§ Problem to solve
Out of the material that follows, write out exactly the lines from the line with "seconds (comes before" to the line with "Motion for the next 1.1", both ends included, and no others.
#### Record set
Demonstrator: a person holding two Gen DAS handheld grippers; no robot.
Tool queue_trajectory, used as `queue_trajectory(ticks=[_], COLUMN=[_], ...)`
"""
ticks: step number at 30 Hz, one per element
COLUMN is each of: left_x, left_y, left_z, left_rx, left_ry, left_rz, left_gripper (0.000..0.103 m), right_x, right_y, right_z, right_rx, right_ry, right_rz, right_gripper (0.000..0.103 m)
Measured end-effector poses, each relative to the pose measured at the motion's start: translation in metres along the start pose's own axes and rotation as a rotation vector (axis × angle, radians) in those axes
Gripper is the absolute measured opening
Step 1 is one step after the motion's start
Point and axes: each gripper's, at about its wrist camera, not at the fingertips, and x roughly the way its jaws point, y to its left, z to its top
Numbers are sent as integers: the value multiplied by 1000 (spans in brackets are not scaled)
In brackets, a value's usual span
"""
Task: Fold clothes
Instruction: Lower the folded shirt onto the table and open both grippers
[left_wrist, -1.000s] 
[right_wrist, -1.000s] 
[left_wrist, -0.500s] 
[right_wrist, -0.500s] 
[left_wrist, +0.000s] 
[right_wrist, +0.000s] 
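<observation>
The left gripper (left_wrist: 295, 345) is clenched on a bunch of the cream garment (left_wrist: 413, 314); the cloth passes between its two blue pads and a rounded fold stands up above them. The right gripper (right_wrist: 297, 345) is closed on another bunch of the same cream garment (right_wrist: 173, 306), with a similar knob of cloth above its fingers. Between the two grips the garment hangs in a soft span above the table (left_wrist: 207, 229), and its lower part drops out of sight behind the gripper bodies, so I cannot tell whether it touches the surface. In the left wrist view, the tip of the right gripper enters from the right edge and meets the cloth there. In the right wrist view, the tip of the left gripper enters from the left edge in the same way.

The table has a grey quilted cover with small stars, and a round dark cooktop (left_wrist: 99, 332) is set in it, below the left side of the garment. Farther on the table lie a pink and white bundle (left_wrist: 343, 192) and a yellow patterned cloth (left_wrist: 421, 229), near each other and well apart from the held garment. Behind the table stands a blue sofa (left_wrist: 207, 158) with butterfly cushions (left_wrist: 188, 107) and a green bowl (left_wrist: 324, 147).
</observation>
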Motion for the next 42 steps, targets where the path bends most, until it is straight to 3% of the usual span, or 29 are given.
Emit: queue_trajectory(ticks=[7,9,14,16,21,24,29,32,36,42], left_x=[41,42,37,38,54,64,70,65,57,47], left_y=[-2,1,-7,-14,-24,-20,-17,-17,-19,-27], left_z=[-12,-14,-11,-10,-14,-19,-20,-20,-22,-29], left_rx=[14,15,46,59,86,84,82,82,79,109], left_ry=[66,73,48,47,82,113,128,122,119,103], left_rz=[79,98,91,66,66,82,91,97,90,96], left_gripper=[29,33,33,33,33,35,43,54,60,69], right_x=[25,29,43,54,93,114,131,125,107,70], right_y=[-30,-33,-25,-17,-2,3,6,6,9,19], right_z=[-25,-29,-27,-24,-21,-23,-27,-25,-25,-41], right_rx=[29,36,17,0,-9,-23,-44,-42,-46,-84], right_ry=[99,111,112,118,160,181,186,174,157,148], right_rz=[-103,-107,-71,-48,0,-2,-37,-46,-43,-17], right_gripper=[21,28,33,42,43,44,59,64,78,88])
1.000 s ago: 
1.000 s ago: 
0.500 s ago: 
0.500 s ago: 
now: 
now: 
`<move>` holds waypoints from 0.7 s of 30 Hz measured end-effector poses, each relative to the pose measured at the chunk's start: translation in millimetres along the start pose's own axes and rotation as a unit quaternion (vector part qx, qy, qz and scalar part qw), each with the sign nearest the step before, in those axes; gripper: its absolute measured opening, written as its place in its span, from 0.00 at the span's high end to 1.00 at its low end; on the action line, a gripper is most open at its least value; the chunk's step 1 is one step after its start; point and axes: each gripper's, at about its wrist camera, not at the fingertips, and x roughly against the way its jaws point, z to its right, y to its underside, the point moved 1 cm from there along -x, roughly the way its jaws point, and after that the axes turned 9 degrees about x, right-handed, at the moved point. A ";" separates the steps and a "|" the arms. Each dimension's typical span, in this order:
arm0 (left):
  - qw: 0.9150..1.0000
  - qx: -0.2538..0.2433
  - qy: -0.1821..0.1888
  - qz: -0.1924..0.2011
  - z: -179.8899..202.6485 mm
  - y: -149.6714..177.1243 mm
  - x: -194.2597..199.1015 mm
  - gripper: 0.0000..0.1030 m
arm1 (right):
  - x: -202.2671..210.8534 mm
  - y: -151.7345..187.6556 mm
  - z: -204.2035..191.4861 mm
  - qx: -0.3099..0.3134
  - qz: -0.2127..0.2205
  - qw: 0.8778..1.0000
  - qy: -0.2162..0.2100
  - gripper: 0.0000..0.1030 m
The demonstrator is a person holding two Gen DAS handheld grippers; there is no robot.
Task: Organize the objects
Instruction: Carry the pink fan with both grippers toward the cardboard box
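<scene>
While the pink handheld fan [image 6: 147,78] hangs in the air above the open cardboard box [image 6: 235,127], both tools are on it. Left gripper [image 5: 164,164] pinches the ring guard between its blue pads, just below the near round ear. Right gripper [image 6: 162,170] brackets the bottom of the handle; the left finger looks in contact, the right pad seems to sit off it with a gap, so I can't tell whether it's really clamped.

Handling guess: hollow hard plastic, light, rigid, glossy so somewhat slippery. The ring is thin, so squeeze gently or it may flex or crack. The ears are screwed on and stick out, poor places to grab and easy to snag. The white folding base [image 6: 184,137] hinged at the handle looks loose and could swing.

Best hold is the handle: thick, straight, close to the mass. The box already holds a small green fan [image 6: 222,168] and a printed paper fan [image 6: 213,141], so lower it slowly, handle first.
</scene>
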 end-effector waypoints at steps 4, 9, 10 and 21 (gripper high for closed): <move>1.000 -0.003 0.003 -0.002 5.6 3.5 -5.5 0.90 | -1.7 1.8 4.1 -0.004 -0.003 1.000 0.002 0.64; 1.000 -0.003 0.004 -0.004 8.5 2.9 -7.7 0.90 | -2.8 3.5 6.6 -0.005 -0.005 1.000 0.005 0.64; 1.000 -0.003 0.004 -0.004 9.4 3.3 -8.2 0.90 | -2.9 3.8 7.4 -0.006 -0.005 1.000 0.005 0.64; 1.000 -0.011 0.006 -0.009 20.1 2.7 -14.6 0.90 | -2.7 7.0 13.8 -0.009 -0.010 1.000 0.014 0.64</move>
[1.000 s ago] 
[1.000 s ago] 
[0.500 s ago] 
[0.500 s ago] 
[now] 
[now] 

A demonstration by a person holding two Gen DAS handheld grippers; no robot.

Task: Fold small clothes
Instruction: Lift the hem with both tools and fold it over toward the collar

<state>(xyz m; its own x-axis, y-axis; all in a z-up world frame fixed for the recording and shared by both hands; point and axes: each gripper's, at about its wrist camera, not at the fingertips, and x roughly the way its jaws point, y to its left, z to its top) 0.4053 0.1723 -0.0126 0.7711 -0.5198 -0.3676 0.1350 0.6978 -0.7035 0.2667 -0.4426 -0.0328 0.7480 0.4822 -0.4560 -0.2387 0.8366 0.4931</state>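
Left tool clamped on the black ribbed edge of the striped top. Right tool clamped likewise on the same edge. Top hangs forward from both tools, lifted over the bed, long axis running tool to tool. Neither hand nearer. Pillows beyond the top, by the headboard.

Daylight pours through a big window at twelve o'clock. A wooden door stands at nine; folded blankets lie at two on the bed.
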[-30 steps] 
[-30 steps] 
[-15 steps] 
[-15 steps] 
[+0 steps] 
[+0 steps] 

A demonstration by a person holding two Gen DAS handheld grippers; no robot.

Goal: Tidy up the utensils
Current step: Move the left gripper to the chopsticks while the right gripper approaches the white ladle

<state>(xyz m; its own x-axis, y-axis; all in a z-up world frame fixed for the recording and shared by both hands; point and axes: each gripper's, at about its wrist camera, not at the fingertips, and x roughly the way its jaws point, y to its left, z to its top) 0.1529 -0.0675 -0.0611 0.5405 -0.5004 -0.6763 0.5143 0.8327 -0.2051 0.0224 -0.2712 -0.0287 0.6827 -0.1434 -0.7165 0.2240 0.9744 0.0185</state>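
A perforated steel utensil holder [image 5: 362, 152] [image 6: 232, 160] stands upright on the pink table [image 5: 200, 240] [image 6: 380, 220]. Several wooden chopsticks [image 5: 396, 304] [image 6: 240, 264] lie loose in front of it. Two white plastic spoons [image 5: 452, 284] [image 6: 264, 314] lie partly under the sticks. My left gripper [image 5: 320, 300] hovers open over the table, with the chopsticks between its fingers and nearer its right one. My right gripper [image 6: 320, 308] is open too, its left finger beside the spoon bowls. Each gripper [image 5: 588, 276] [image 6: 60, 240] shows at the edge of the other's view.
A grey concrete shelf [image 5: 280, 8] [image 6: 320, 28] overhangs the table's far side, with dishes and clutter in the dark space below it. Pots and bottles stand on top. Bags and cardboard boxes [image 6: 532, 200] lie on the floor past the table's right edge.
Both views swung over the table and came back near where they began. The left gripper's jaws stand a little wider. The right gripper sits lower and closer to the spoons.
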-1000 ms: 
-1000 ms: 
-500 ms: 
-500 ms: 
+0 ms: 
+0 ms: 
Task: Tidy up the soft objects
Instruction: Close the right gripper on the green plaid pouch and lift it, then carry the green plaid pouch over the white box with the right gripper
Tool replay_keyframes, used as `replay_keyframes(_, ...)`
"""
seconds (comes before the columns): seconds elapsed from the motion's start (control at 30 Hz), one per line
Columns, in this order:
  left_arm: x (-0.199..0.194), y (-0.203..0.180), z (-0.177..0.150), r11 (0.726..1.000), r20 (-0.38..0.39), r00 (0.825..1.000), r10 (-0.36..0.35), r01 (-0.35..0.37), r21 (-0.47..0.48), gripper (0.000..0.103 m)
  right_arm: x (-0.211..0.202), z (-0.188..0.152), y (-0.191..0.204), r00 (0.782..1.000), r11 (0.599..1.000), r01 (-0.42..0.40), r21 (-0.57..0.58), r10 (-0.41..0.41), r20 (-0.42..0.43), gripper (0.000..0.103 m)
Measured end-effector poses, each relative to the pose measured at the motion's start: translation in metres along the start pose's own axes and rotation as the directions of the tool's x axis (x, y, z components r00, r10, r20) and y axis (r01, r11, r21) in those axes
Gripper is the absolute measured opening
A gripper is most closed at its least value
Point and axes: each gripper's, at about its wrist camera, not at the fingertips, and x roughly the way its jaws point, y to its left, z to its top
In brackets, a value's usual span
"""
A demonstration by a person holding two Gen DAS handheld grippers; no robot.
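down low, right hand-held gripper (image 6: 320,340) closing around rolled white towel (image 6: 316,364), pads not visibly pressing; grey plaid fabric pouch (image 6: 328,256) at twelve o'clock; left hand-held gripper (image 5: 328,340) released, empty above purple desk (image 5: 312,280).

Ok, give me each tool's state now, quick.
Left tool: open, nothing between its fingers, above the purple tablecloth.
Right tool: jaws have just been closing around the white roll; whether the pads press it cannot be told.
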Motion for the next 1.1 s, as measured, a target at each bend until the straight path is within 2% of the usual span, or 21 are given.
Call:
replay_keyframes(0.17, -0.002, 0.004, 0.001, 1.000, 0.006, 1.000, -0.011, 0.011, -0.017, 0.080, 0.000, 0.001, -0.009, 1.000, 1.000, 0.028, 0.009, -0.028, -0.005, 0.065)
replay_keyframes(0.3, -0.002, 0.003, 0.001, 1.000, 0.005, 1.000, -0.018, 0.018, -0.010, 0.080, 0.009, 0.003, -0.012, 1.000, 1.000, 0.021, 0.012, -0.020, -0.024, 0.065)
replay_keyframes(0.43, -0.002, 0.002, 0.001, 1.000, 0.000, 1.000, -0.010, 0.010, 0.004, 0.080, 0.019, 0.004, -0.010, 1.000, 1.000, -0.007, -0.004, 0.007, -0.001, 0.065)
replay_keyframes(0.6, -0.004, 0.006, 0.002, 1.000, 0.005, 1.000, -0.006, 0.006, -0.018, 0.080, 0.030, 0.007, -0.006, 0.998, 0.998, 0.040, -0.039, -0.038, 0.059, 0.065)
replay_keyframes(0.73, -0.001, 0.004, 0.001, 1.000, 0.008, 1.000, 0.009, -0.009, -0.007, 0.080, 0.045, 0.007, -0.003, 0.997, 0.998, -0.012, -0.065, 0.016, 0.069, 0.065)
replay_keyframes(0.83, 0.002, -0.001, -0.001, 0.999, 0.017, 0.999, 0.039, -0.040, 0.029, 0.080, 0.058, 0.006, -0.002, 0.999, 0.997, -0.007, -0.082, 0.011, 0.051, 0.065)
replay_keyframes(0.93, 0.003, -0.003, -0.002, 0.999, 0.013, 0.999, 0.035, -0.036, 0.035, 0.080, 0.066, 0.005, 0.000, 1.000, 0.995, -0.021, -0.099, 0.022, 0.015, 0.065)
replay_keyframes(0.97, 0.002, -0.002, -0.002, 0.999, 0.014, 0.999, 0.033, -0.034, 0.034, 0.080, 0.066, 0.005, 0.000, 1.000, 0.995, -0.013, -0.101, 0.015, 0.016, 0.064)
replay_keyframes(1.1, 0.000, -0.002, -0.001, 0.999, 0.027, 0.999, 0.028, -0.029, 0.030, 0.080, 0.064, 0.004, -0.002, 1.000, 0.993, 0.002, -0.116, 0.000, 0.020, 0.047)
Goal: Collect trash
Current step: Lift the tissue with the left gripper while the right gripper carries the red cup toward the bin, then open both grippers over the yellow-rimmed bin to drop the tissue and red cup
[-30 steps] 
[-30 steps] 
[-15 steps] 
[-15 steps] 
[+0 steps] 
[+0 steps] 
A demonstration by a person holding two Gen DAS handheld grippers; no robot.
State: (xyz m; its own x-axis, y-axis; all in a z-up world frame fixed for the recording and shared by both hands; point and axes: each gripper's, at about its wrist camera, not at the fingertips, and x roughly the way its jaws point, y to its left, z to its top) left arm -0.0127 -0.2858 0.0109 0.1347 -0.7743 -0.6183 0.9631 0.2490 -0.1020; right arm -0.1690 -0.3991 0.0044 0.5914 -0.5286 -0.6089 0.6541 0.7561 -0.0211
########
§ The answer
seconds (comes before the columns): seconds elapsed from the motion's start (control at 30 Hz), one per line
Columns, in this order:
  left_arm: x (-0.199..0.194), y (-0.203..0.180), z (-0.177..0.150), r11 (0.726..1.000), r20 (-0.38..0.39), r00 (0.825..1.000), r10 (-0.36..0.35), r01 (-0.35..0.37), r21 (-0.47..0.48), gripper (0.000..0.103 m)
  right_arm: x (-0.211..0.202), z (-0.188..0.152), y (-0.191..0.204), r00 (0.782..1.000), r11 (0.599..1.000), r01 (-0.42..0.40), r21 (-0.57..0.58), r10 (-0.41..0.41), r20 (-0.42..0.43), gripper (0.000..0.103 m)
Measured end-effector poses, each relative to the pose measured at the motion's start: translation in metres along the start pose's own axes and rotation as the directions of the tool's x axis (x, y, z components r00, r10, r20) and y axis (r01, r11, r21) in those axes
Gripper is the absolute measured opening
A gripper is most closed at its least value
Point and axes: each gripper's, at about its wrist camera, not at the fingertips, and x roughly the way its jaws point, y to its left, z to its top
In brackets, a value's usual span
"""
A demonstration by a person holding two Gen DAS handheld grippers; no robot.
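down low, right hand-held gripper (image 6: 320,340) closing around rolled white towel (image 6: 316,364), pads not visibly pressing; grey plaid fabric pouch (image 6: 328,256) at twelve o'clock; left hand-held gripper (image 5: 328,340) released, empty above purple desk (image 5: 312,280).

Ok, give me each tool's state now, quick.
Left tool: open, nothing between its fingers, above the purple tablecloth.
Right tool: jaws have just been closing around the white roll; whether the pads press it cannot be told.
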Motion for the next 1.1 s, as measured, a target at each bend until the straight path is within 2% of the usual span, or 21 are given.

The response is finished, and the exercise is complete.